CRISPR Gene Editing Developments Are Prompting a Surge of Interest Among Stock Market Investors Hoping for a Big Payoff
Detecting great promise in the various therapies that companies are working on using CRISPR gene editing, investors are eyeing biotechnology and life sciences companies to build their fortunes.
The prospect of using genetic engineering to cure a whole host of human ailments certainly is attractive to financiers and investors. A new report from Investor’s Business Daily indicates that treatments based on CRISPR technology should grow into an enormous market.
ABCs of CRISPR
Developed in 2012, CRISPR stands for “Clustered Regularly Interspaced Short Palindromic Repeats.” Scientists use it to make changes inside living cells. You can remove cells from a patient’s body, alter them with CRISPR and then infuse them back into the patient for an attempt at a cure.
Many diseases (as many as 5,000 or more) result from just one mutation in a gene. This is why CRISPR is such an exciting and powerful tool. Editing a single problematic gene is a dramatically simple and versatile approach to so many ailments.
Companies Now Making Investments in CRISPR Gene Editing Projects
For a better idea about the state of CRISPR stocks, it’s useful to consider recent ventures by businesses working on gene editing solutions.
Bayer has made a deal with Mammoth Bioscience, noted Investor’s Business Daily. At the same time, Pfizer is now in partnership with Beam Therapeutics. The investments total approximately $2.75 billion in current and planned payments. This huge amount of capital ensures that companies can really start investigating CRISPR technology to cure human diseases.
Meanwhile, CRISPR Therapeutics is planning to launch the first drug based on CRISPR in 2023, to counter blood diseases beta-thalassemia and sickle cell disease, which are inherited conditions in search of a lasting treatment.
The idea of curing liver diseases is the focus of Intellia Therapeutics. It is using CRISPR technology to change people’s genes, prompting more interest in investors in gene editing processes. For people who have lost their eyesight from a genetic disorder, Editas Medicine is working on bringing back their vision with CRISPR.
A Future of Less Expensive Treatments for Serious Diseases
One major benefit of applying CRISPR gene editing to the problem of diseases is that the new cure could prove to be less expensive than what’s currently available. Investor’s Business Daily explained that a drug named Oxbryta comes at a cost of $127,00 per year, made by Global Blood Therapeutics.
That amounts to $1.27 million for a patient using it for a decade.
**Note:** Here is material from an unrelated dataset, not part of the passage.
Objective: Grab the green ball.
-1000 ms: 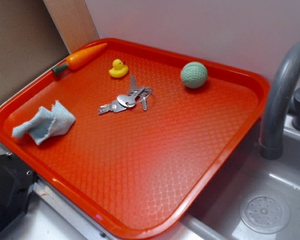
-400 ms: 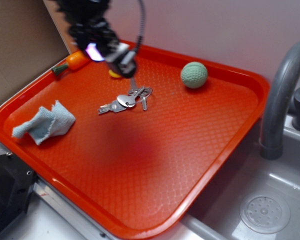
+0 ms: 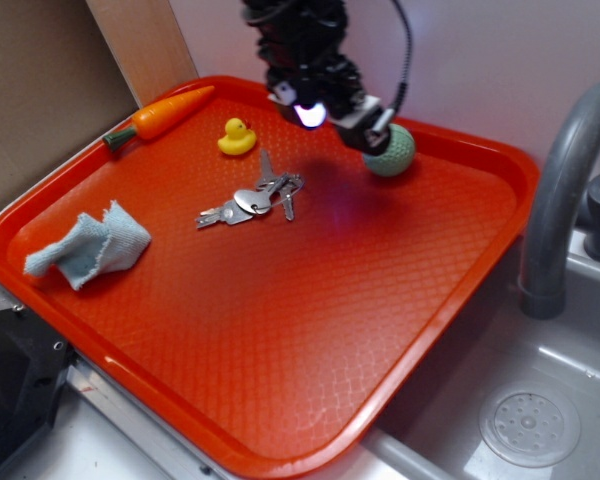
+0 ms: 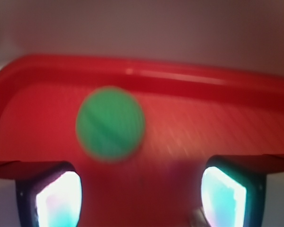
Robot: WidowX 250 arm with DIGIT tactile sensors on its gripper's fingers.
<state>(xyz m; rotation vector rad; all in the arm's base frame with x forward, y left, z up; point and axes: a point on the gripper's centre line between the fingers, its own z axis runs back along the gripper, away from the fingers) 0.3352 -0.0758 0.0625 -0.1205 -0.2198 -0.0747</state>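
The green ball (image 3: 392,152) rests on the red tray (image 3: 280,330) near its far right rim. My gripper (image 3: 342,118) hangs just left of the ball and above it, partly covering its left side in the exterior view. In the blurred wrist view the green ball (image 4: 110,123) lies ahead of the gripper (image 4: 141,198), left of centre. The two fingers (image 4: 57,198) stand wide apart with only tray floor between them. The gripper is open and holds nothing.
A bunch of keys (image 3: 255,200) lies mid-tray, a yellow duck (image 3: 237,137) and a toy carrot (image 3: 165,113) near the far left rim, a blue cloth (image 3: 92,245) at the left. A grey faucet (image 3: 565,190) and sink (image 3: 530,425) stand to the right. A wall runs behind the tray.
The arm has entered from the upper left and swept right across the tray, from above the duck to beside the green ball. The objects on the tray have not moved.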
So investors in partnership with large pharmaceutical companies are eyeing CRISPR to create more immediate cures that do not require long-term chronic therapy lasting a decade or more.
A single shot via gene therapy would present a major leap in how we regard and treat dangerous diseases.
Upcoming treatment modalities could see patients having problematic genes removed in the doctor’s office through infusion treatment based on CRISPR gene editing, and then possibly having much more improved versions of genes inserted, to promote greater health with fewer office visits and procedures.
Enthusiasm From Investors Seen to Propel Further Research and Development
With so much activity among investors making deals with large bioscience organizations to capitalize and develop new therapies thanks to CRISPR gene editing, we are bound to see some exciting developments coming through the pipeline.
Patients with rare diseases are looking forward to these developments. And as more companies find success with CRISPR tools, it seems they will grow confident in exploring even more areas to use genetic editing of live human cells that we can barely imagine today.